Why AfDB’s $150m water, sanitation project in North East is stalled, by minister
The Minister of Water Resources, Suleiman Adamu, told the House of Representatives, yesterday, that the African Development Bank (AfDB)-assisted Rural Water Supply and Sanitation in the North East suffers delay because of insurgency and other factors.
Giving the explanation when he appeared before the House Committee on Aids, Loans and Debt, he said the water, sanitation and hygiene component of the programme was being financed by the federal and state governments on a loan of $150 million.
Breaking down the loan, Adamu said his ministry contributed $5.9 million, while Adamawa, Bauchi, Borno, Gombe and Taraba states contributed $33 million, $29 million, $38 million, $16 million and $16 million respectively.
“It is worthy to note that each state is directly responsible for the programme implementation, while the Federal Ministry of Water Resources carries out oversight and quality assurance.
“The entire programme has the following three main components: Service Delivery, Economy Recovery and Institutional Strengthening,” he stated.
According to the minister, the specific objective of the programme is to improve the quality of life by increasing access of the vulnerable to basic social services in water, sanitation, hygiene, health and education, as well as livelihood opportunities and strengthened safety net system in the affected North-East states.
He, however, disclosed that, while implementation units at states and federal levels strive hard, they were not able to achieve the expected planned objectives within the scheduled time due to constraints.
The first disbursement was made 18 months after the loan agreement was signed, which led to the delay in procurement activities, he hinted.
Another constraint, according to him, is the lack of understanding of AfDB’s mode of operation at the outset, especially at the states.
Similarly, the minister said the Programme to Rehabilitate and Strengthen the Resilience of Socio-Ecological Systems in the Lake Chad Basin (PRESIBALT) was to alleviate poverty in the area.

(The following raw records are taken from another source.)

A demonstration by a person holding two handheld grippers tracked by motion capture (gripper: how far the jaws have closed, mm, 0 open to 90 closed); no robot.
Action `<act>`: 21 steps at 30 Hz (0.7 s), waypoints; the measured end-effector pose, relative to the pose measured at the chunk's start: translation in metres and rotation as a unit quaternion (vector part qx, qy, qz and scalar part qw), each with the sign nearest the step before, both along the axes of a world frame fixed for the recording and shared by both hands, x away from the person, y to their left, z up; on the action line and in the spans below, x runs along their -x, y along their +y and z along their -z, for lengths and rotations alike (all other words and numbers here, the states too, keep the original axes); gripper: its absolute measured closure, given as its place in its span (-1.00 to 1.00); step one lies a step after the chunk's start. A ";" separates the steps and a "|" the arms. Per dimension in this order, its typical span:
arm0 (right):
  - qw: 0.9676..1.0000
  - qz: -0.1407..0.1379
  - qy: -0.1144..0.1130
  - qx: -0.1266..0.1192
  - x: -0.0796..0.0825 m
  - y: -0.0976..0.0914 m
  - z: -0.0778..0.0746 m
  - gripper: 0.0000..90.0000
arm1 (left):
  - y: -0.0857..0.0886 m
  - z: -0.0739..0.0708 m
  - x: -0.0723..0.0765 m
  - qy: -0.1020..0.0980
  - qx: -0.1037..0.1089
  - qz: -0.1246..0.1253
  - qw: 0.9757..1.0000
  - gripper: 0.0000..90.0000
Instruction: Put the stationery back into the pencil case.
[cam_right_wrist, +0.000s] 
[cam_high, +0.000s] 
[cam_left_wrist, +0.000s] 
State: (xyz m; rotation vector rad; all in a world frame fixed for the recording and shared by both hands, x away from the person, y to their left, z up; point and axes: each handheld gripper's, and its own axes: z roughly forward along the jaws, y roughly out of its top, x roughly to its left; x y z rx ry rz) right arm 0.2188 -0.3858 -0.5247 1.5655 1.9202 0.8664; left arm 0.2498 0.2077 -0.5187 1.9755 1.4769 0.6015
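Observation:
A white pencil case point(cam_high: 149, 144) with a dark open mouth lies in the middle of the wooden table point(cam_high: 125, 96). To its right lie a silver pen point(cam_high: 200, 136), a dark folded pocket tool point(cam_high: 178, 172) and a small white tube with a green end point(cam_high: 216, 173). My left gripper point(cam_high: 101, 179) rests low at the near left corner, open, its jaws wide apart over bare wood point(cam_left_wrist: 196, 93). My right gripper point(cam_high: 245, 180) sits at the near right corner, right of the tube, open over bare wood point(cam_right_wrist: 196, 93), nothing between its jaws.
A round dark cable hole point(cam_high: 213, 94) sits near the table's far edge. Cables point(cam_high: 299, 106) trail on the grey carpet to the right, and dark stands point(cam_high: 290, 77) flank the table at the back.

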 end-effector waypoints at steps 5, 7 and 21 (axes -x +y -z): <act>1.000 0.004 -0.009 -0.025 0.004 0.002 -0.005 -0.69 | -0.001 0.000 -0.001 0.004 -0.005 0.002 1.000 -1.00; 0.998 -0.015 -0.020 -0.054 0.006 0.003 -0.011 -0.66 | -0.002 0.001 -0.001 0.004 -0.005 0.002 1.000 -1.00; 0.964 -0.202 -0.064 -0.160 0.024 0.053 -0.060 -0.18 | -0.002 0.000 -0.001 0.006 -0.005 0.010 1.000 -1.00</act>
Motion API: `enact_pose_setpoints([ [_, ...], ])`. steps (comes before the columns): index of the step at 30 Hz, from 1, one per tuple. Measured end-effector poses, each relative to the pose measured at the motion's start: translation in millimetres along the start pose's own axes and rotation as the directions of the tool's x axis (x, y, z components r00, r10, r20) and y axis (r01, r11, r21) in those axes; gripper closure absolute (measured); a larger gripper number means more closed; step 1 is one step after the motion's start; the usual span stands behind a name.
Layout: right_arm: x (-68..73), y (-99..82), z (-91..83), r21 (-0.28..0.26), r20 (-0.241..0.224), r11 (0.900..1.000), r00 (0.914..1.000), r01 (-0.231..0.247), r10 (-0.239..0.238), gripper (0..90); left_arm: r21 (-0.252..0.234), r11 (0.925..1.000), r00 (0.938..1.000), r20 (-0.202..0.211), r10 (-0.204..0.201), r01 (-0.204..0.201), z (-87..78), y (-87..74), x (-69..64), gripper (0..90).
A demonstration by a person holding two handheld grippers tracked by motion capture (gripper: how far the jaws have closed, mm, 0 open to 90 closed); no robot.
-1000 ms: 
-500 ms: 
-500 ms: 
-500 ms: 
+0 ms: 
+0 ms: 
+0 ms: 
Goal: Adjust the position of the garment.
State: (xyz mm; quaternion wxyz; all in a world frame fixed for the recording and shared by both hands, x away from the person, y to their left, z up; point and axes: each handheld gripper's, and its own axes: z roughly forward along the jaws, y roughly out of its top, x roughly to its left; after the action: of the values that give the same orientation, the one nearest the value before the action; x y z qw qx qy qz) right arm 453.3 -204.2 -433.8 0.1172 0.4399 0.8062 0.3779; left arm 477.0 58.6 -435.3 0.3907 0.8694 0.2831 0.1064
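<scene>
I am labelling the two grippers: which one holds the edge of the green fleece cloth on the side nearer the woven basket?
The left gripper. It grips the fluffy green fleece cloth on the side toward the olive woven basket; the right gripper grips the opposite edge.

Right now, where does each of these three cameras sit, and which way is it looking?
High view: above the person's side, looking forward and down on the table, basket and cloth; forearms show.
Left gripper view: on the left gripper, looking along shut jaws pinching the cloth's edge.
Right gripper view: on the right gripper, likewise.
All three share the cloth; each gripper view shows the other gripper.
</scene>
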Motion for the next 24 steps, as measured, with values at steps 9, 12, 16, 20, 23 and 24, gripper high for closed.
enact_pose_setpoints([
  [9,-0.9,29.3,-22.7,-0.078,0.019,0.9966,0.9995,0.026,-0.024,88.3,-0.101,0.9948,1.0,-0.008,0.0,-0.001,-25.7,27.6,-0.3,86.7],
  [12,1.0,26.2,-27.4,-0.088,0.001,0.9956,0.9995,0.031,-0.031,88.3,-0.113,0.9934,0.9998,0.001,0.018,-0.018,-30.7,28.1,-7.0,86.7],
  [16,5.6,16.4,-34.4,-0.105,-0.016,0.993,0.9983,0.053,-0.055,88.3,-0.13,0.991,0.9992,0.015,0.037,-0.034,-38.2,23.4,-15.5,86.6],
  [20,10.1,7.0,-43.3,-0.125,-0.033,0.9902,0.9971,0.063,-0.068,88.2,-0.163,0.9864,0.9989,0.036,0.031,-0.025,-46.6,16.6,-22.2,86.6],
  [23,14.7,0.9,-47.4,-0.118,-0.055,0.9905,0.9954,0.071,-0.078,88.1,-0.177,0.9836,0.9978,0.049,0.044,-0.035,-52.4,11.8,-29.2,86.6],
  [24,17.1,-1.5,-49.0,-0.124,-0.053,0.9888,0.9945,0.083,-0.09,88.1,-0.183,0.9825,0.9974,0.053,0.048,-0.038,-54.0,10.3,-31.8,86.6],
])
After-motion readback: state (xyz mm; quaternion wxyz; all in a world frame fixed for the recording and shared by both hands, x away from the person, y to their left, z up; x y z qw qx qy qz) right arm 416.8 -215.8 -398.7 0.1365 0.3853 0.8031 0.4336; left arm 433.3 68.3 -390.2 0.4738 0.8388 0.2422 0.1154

“It is a regional five-year programme derived from the Five-Year Investment Plan of the Lake Chad Basin Commission, developed after the Roundtable in Bologna on April 4 and 5, 2014.
“The goal of the investment plan is to improve the resilience of vulnerable populations, who depend on the natural resources of Lake Chad Basin in Cameroon, Niger, Nigeria, Central African Republic and Chad,” he added.